Crunch time as lenders push up mortgage rates
IT’S crunch time for borrowers considering taking out a new fixed-rate mortgage deal. Mortgage rates being offered by lenders have crept up in recent weeks. Dozens of providers upped their rates between mid-September and mid-October, according to financial website Moneyfacts.co.uk.
There have been hints that the Bank of England’s base rate could soon edge up from its low of 0.25 per cent.
Charlotte Nelson, of Moneyfacts. co.uk, said that amid the speculation about a possible base rate rise, swap rates, which lenders use to price their loans, have been heading upwards. She said: “Swap rates have started to increase, which has caused lenders to rethink their offerings.”
David Hollingworth, from broker London and Country Mortgages, says several larger and smaller lenders have been increasing the rates they are offering, with some ultralow fixed-rates being pulled off the market altogether. “This acts as a reminder that those rates won’t stay that low forever and actually they’re already on the move.”
The rate increases have also been made across large chunks of lenders’ ranges, he says, so people with big- ger and smaller deposits could be affected. Hollingworth added: “Right the way through the loan-to-value range now, from the lowest of the low right the way up, you’re seeing increases in fixed rates.”
By historic standards, the mortgage rates on offer are still very low, so there are still many good deals out there. Mr Hollingworth said: “The rates are still very, very low,” but notes: “The very lowest rates are rapidly disappearing.”
“I think this is something that will trigger people to take action if they haven’t already, because they are going to miss out on the very lowest rates potentially,” he said, “but there’s still a lot of competitive rates out there, so it’s not too late if they are able to get their skates on.”
But what is the best length of time to fix a mortgage rate for? This depends on individual circumstances and how far into the future you feel comfortable locking yourself into a deal for. A longer term fixed deal means you have certainty over your mortgage payments for a longer period, but a shorter term deal may have a lower rate, and will also free the borrower up more quickly if their circumstances change in the future - so the pros and cons need to be carefully weighed up.
Shorter-term deals may last for a couple of years, or longer-term deals may last for five, or even 10 years if you feel happy locking yourself into a deal for the next decade.
Mr Hollingworth said that a possible base rate on the horizon could mean more people locking themselves into fixed-rate deals to insulate themselves from potential interest rate rises.
He said: “The question will be whether they go for the very cheapest rates, which are the shorter-term fixes or consider longer-term.”
For borrowers wanting longerterm certainty and weighing up whether to go for a five or 10-year deal, Mr Hollingworth suggested a possible compromise could be a seven-year fix, with Coventry Building Society having brought out these deals.

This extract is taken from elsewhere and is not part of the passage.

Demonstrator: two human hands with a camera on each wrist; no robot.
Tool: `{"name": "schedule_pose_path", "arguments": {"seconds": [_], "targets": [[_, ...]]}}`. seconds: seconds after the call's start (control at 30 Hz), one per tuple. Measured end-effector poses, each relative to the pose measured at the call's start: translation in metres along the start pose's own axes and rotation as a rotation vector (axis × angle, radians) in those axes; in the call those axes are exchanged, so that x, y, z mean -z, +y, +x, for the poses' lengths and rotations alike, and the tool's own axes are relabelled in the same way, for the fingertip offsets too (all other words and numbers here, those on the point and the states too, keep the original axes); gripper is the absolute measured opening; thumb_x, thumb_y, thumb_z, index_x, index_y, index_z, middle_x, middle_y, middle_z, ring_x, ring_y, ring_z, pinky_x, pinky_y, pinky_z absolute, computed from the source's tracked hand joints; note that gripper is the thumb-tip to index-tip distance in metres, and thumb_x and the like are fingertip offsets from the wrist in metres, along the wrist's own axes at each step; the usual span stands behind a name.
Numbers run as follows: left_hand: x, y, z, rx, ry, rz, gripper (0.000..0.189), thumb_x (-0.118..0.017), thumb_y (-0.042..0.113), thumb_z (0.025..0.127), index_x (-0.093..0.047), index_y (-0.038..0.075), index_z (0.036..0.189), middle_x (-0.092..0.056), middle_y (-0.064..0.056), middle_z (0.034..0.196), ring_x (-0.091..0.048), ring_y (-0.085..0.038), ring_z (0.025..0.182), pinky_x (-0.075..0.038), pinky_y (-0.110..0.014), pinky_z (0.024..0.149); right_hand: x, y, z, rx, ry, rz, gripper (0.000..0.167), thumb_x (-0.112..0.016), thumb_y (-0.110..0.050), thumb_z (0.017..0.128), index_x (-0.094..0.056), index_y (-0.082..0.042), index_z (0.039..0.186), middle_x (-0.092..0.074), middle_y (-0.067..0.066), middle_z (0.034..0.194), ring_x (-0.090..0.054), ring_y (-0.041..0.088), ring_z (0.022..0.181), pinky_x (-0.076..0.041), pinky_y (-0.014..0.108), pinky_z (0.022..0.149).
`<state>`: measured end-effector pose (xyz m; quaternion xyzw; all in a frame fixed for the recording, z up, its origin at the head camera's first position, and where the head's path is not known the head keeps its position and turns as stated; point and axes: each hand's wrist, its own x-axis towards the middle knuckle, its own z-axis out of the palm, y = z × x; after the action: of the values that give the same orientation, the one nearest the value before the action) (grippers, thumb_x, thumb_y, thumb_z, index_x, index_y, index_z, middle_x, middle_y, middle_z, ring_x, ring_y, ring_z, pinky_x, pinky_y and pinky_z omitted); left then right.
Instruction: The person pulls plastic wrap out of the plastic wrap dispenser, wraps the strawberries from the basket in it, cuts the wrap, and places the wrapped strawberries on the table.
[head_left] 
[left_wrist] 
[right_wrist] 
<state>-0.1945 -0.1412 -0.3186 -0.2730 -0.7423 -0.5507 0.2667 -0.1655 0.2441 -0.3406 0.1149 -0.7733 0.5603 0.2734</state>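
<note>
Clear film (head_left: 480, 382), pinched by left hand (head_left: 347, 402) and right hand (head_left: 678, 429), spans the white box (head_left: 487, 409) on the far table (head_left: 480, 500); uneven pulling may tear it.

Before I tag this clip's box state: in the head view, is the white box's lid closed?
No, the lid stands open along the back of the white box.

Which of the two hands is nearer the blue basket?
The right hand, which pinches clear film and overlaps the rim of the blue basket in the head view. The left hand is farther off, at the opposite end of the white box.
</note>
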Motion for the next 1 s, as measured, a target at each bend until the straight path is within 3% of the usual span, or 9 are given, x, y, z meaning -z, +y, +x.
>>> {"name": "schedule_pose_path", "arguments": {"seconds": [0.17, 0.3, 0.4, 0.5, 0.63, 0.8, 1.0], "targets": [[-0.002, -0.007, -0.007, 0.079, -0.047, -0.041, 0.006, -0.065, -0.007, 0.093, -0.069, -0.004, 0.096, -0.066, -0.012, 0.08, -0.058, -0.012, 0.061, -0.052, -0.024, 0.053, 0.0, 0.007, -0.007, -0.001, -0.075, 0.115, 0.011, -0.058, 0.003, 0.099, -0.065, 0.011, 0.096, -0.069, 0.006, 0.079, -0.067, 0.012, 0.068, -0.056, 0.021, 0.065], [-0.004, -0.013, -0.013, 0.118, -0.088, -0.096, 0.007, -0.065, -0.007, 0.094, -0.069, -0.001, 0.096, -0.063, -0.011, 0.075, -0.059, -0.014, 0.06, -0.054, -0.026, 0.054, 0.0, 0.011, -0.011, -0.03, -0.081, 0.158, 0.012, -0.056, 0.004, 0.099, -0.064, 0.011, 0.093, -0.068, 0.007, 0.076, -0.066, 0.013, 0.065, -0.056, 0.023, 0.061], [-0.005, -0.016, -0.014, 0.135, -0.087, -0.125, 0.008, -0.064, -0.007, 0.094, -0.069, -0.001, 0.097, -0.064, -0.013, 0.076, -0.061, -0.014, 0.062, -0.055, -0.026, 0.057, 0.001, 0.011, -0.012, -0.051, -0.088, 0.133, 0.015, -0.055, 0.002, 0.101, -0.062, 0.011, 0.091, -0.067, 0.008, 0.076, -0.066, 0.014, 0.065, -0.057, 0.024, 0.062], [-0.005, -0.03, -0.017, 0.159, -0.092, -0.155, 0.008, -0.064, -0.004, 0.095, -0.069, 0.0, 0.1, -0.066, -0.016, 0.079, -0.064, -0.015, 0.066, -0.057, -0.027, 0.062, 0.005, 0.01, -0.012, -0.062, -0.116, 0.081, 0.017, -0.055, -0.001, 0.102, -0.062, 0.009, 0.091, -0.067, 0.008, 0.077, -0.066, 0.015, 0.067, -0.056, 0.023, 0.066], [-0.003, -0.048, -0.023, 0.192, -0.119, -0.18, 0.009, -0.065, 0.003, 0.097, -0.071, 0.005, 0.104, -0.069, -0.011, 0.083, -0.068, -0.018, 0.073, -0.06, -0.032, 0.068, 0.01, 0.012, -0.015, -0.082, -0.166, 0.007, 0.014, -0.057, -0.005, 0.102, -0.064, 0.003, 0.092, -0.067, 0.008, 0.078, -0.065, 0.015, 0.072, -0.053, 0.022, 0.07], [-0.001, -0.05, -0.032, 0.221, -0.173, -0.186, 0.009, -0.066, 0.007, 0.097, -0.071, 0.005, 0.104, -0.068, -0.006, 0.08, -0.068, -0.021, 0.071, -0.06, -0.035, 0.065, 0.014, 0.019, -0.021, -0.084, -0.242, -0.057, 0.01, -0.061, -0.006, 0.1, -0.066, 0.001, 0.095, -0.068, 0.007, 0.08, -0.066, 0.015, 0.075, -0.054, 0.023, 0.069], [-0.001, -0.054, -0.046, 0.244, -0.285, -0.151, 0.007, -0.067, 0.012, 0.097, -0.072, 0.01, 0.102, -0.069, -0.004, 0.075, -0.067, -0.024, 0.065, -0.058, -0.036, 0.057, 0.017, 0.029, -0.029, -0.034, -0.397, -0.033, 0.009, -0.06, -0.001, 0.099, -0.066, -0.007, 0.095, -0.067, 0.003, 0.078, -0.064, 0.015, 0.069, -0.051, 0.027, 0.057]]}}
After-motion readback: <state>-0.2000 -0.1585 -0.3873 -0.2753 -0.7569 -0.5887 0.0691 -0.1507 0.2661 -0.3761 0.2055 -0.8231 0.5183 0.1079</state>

When choosing the right mortgage, Mr Hollingworth said it’s important to factor in any fees as well as incentives, such as cashback or free legal packages, as well as the rate. He added that if some people are nearing the end of their current mortgage deal, some lenders will make mortgage offers which are valid for up to six months, so they could consider trying to lock into a deal now which they may not start for half a year.